Leukemia ; 38(4): 840-850, 2024 Apr.
Article in En | MEDLINE | ID: mdl-38297135
ABSTRACT
A randomized phase-II study was performed in low/int-1 risk MDS (IPSS) to study efficacy and safety of lenalidomide without (arm A) or with (arm B) ESA/G-CSF. In arm B, patients without erythroid response (HI-E) after 4 cycles received ESA; G-CSF was added if no HI-E was obtained by cycle 9. HI-E served as primary endpoint. Flow cytometry and next-generation sequencing were performed to identify predictors of response. The final evaluation comprised 184 patients; 84% non-del(5q), 16% isolated del(5q); median follow-up 70.7 months. In arm A and B, 39 and 41% of patients achieved HI-E; median time-to-HI-E 3.2 months for both arms, median duration of-HI-E 9.8 months.

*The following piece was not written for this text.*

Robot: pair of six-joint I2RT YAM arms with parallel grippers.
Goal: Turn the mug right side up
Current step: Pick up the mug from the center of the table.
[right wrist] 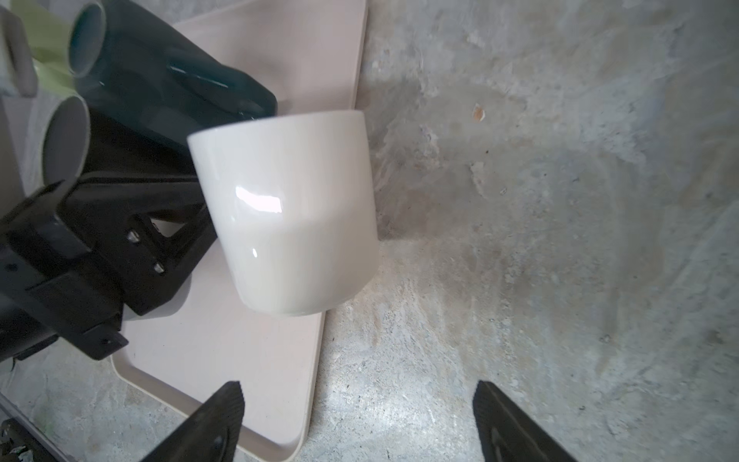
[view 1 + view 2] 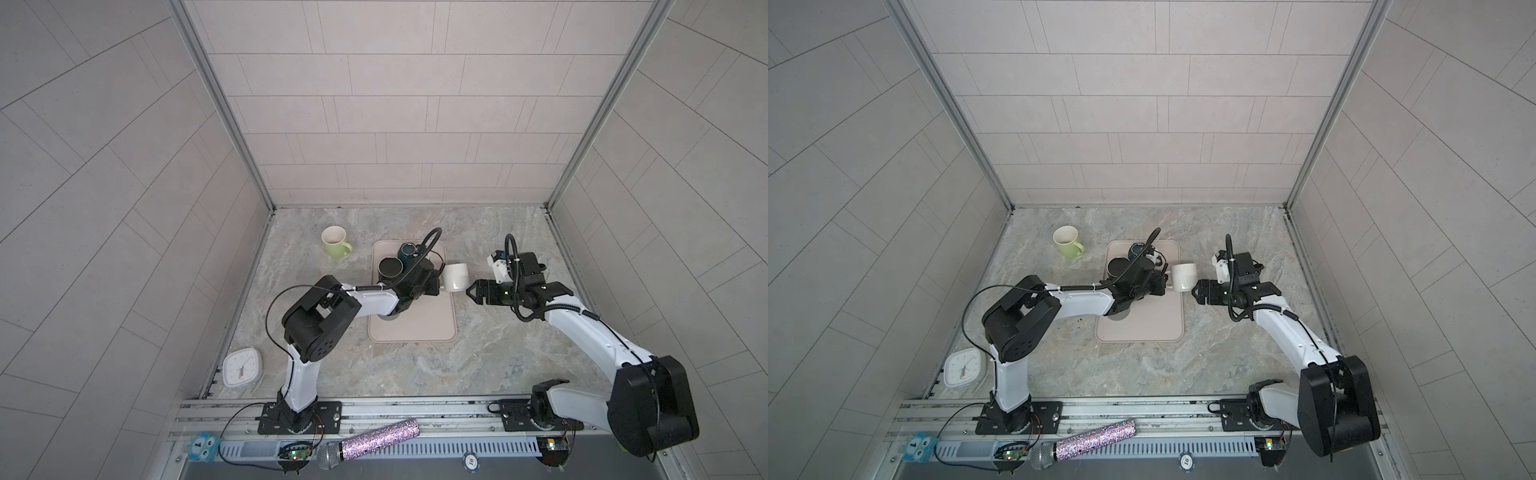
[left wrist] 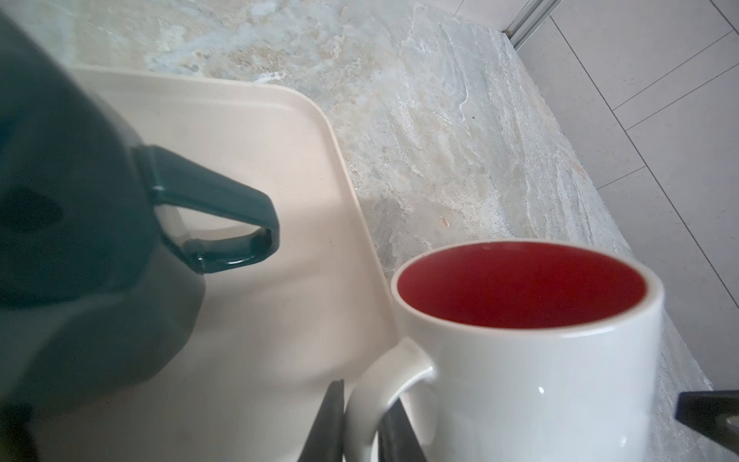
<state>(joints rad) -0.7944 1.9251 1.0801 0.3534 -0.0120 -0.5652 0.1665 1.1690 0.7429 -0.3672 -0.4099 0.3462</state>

HI-E was significantly lower in non-del(5q) vs. del(5q) 32% vs. 80%. The same accounted for transfusion independency-at-week 24 (16% vs. 67%), but similar in both arms. Apart from presence of del(5q), high percentages of bone marrow lymphocytes and progenitor B-cells, a low number of mutations, absence of ring sideroblasts, and SF3B1 mutations predicted HI-E. In conclusion, lenalidomide induced HI-E in patients with non-del(5q) and del(5q) MDS without additional effect of ESA/G-CSF. The identified predictors of response may guide application of lenalidomide in lower-risk MDS in the era of precision medicine. (EudraCT 2008-002195-10).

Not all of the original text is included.